Bastou virar para a esquerda e esbarrou em um rapaz alto e forte, cuja expressão não mostrava ter bom caráter. Sua presença ali não era mera coincidência e disso sabia bem.
“Eu bem que me senti seguido, e entendi logo que não era só a galera me olhando.”
Esse cara o queria emboscar e tinha conseguido, seu olhar como o de um lobo em busca de presa, focado no novo elo mais fraco na pirâmide social da escola.
Tinha de falar alguma coisa. Se uma coisa seus anos o ensinaram, foi que impor respeito era uma lei naquela selva falsamente civilizada.
— Sai do meu caminho, cara. Agora eu preciso ir para a aula.
Tentou passar por ele, uma estratégia que claramente falhou. Sequer dois passos depois, o caminho inteiro se viu bloqueado.
— Que foi? Não quer ter uma conversinha não? Bora conversar, cara!
Deu um passo a frente, empurrando-o. Ryan decidiu seguir o fluxo e andou dois passos para trás.
— Tu não vai falar assim comigo, filho da puta! Tá pensando que manda em quê?!
A comoção rapidamente atraiu o foco para o corredor e os alunos se acumularam em círculo para verem o espetáculo. Era sempre apreciável ver alguém na base da cadeia alimentar apanhando.
— É sério isso? Vai ficar agindo que nem um valentão clichê de série? Porra, essa é a a primeira vez que fazem isso comigo… Os outros pelo menos ameaçavam um pouquinho mais antes de partir para a agressão…!
Derrubou o livro de propósito. Se confusão era o que queria, seria o que teria e por isso assumiu uma postura combatente e sem medo diante da intimidação.
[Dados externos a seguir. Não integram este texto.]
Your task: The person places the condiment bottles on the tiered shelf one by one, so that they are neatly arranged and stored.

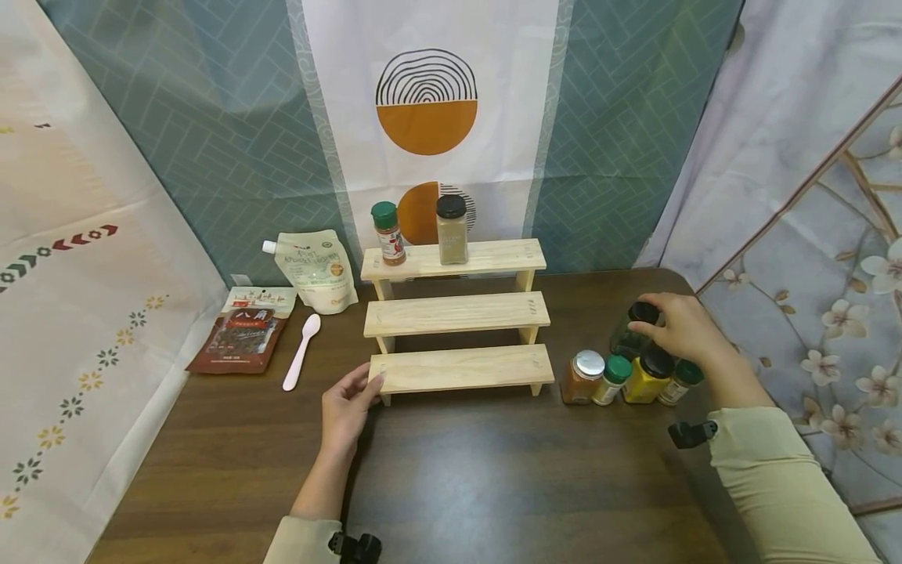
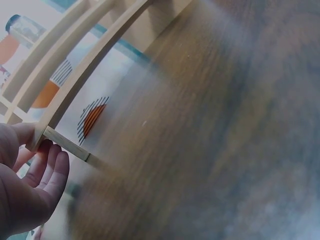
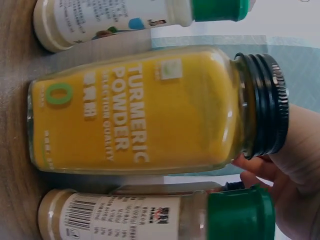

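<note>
A three-tier wooden rack (image 1: pixel 458 313) stands on the table. My left hand (image 1: pixel 345 407) pinches the left end of its lowest tier, thumb on top and fingers beneath; the left wrist view shows this hand (image 2: pixel 35 180) close up. On the right, my right hand (image 1: pixel 680 333) grips a dark spice jar (image 1: pixel 625 342) near its black cap. In front of that jar stand a turmeric powder jar (image 3: pixel 135 110), two green-capped bottles (image 1: pixel 613 376) and a silver-lidded jar (image 1: pixel 583 377). Behind the turmeric, the right wrist view partly hides my right hand (image 3: pixel 295 185).
The top tier carries a green-capped bottle (image 1: pixel 390 235) and a black-capped jar (image 1: pixel 452 231). Left of the rack lie a white spoon (image 1: pixel 301 352) and a brown packet (image 1: pixel 243 333), beside a spouted pouch (image 1: pixel 315 270). Curtains border the table (image 1: pixel 451 470) behind and at both sides.
</note>
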The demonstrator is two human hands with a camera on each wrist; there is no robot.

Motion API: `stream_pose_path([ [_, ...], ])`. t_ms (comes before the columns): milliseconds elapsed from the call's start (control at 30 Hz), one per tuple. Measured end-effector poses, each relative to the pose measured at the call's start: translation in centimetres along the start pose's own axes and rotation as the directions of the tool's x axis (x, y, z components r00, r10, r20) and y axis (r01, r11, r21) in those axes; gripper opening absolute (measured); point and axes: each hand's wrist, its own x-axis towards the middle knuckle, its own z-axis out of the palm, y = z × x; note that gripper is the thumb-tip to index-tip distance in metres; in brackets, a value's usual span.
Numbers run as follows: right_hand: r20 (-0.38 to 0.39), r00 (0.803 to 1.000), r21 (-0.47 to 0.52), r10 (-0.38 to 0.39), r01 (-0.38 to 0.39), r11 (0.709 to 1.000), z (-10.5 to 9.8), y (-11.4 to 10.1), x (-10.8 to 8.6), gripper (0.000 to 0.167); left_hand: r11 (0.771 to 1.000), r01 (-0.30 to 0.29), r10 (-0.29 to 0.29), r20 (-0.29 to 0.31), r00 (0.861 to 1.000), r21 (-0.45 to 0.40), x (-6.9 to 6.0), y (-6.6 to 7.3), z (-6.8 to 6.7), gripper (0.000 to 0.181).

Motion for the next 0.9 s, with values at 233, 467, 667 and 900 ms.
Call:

A plateia foi ao delírio ao ver sua reação, cada estudante puxando seu smartphone para gravar. Naturalmente, as regras implícitas da hierarquia escolar pregavam a superioridade absoluta de qualquer outro sobre o novato e isso era senso comum.
Em outras palavras, significava dizer que o recém-chegado era um louco por pensar ser capaz de vencer.
— Que foi? Desistiu? — desafiou abertamente e sem medo. — Ou será que ficou nervosinho com as câmeras?
Seu rosto se contorceu em raiva, pondo-se à altura do desafio e desejando calá-lo de vez, mirou o soco mais forte que tinha.
— Não fica se achando…!
Mirou em seu rosto, porém falhou. Em um desvio, o novato rodopiou para a esquerda, respondendo com um golpe próprio, que acertou seu rosto em cheio.
— Me achando? Mas eu já tô bem aqui.
Não sabia com o que estaria lidando e, cego em sua fúria, não se preocupava em tentar descobrir.
— Ora, seu…! Não vai ser o engraçadinho depois dessa…!
Ryan puxou de seu interior aquela estranha energia. Não sabia de onde vinha ou sequer como a conseguiu, porém…
— Então chega mais.
Graças a ela, era um pouco diferente de todos, e por meio dela, faria de Charles Vincent um exemplo para cada um de seus observadores.